La hahaganda est une tactique par laquelle les agents de désinformation utilisent des mèmes, des comédies politiques émanant d'organes d'État ou des discours pour tourner en dérision des sujets graves, attaquer les autres, minimiser la violence ou déshumaniser, et détourner le blâme.

Cette approche offre une défense facile : en cas de contestation, les agents de désinformation peuvent dire "Vous ne savez pas plaisanter ?", ce qui est souvent suivi d'accusations d'être trop politiquement corrects.

Chut... dites-le à tout le monde

La diffusion de rumeurs est une tactique par laquelle les agents de désinformation prétendent avoir un accès exclusif à des secrets qui, selon eux, sont délibérément dissimulés. Ils indiquent que vous "n'entendrez cela qu'ici" et laissent entendre que d'autres personnes ne sont pas disposées à partager la prétendue vérité - par exemple, "Les médias n'en parleront pas" ou "Le gouvernement ne veut pas que vous sachiez" et "Je ne devrais pas vous dire cela...".

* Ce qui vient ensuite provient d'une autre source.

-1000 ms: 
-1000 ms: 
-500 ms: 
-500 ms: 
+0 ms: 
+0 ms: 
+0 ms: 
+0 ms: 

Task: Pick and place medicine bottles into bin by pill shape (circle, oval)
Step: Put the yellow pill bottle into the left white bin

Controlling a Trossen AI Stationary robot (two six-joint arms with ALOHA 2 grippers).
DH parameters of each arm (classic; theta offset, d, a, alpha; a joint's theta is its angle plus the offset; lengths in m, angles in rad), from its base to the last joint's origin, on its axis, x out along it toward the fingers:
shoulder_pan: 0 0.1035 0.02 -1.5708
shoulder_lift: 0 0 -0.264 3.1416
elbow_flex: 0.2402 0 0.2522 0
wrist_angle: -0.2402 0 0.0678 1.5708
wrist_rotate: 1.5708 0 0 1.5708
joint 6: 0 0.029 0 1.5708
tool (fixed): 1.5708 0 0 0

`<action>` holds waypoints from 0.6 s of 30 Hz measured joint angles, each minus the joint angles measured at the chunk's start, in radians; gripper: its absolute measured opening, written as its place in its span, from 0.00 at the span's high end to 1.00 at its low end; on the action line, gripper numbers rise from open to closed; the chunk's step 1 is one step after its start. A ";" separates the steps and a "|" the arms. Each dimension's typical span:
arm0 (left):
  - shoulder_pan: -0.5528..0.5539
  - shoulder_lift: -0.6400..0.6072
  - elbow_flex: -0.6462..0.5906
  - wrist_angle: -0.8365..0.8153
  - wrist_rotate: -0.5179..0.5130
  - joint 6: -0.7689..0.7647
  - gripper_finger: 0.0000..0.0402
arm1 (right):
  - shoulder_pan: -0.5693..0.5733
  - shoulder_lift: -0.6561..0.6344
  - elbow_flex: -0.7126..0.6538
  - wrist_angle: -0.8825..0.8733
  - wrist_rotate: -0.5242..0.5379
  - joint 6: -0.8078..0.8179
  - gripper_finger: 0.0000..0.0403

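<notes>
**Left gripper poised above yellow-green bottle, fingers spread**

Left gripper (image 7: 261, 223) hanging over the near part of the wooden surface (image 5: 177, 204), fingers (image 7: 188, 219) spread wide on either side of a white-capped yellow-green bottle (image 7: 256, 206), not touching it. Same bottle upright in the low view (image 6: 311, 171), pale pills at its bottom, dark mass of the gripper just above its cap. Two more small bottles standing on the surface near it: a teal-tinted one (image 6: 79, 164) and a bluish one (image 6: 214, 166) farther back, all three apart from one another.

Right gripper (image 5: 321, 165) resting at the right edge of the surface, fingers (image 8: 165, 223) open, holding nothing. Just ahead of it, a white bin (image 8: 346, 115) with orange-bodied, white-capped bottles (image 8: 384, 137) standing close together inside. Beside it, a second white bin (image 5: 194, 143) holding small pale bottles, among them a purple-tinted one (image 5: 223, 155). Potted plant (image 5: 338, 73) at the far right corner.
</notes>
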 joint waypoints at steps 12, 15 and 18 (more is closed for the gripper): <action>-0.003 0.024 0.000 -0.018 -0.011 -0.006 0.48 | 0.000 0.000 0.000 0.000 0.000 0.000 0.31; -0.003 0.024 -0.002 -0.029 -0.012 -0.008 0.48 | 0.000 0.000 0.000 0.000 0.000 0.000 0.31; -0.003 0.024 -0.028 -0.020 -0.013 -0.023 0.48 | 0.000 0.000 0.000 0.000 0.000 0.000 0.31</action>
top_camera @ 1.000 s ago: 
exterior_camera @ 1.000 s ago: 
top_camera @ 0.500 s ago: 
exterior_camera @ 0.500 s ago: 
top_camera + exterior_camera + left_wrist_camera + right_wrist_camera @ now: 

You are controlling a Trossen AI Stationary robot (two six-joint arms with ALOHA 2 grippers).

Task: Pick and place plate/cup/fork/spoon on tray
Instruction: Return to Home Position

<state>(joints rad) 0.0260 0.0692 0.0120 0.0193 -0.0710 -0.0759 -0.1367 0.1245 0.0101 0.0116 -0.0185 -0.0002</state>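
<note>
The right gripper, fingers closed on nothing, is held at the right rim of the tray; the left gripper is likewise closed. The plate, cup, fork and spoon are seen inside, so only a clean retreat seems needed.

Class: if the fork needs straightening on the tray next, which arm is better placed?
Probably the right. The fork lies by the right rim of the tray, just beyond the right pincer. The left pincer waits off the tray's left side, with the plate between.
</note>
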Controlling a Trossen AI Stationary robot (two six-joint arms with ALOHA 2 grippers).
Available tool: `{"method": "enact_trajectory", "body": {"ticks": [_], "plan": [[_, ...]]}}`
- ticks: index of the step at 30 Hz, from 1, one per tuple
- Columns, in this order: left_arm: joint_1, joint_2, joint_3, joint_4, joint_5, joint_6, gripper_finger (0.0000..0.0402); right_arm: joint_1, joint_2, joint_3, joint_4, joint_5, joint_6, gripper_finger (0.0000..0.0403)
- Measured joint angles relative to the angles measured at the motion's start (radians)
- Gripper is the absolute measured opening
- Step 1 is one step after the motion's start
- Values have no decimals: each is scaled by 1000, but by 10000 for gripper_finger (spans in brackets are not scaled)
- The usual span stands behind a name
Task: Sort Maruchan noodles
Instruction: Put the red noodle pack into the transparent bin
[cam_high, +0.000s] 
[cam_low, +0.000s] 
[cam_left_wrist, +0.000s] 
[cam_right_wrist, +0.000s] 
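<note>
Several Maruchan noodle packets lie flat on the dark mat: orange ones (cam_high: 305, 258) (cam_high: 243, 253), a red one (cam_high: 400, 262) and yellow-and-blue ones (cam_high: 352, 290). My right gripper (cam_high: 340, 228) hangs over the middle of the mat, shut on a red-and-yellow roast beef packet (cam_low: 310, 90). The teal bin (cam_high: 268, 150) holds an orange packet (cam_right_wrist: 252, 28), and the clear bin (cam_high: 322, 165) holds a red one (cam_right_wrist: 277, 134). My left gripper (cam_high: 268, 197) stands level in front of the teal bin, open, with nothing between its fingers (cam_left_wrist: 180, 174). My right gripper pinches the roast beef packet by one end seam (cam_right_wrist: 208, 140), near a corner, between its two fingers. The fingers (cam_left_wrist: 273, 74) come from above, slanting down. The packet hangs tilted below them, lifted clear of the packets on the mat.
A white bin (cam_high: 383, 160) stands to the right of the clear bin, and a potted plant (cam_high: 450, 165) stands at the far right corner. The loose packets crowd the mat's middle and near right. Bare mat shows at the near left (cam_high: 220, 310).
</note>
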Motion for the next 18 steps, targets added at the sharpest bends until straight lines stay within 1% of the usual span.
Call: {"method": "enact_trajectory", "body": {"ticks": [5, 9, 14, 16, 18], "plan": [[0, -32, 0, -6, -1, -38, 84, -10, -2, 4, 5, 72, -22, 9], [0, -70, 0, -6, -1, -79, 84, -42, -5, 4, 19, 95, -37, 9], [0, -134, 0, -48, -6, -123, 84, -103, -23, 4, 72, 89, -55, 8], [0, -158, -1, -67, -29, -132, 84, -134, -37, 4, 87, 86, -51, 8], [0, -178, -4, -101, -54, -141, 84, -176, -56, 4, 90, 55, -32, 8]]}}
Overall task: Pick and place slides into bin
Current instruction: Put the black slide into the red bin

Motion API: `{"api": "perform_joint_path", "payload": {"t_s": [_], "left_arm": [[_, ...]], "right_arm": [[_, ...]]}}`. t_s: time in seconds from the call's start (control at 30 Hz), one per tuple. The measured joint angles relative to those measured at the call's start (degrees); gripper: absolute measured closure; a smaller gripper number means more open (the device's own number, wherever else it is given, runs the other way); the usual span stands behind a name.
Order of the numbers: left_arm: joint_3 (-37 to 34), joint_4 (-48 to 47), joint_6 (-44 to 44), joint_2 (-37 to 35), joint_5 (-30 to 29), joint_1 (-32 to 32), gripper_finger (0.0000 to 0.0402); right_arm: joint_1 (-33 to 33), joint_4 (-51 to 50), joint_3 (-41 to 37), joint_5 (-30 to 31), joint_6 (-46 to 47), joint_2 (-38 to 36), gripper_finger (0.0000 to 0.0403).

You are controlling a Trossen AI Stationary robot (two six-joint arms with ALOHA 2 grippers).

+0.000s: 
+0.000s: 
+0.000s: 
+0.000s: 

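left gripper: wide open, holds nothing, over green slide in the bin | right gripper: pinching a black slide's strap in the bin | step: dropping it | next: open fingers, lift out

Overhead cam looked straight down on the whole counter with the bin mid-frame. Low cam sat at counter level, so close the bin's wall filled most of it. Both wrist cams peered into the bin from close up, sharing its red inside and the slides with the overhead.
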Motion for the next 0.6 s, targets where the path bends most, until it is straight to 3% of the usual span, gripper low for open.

Mais ils n'insistent pas sur le fait que l'information doit rester secrète et encouragent au contraire à la partager - par exemple, "Faites en sorte que cela devienne viral" ou "La plupart des gens n'auront pas le courage de partager cela". Il est important de se demander comment un auteur ou un conférencier a pu obtenir de telles informations "secrètes" et quelle est sa motivation pour vous inciter à les partager.

Les gens disent

Souvent, la désinformation ne s'appuie sur aucune preuve réelle. Les agents de désinformation vont donc trouver ou inventer des personnes pour étayer leurs affirmations. Cette usurpation d'identité peut prendre plusieurs formes. Les agents de désinformation utilisent des anecdotes comme preuves, en particulier des récits sympathiques émanant de groupes vulnérables tels que les femmes ou les enfants.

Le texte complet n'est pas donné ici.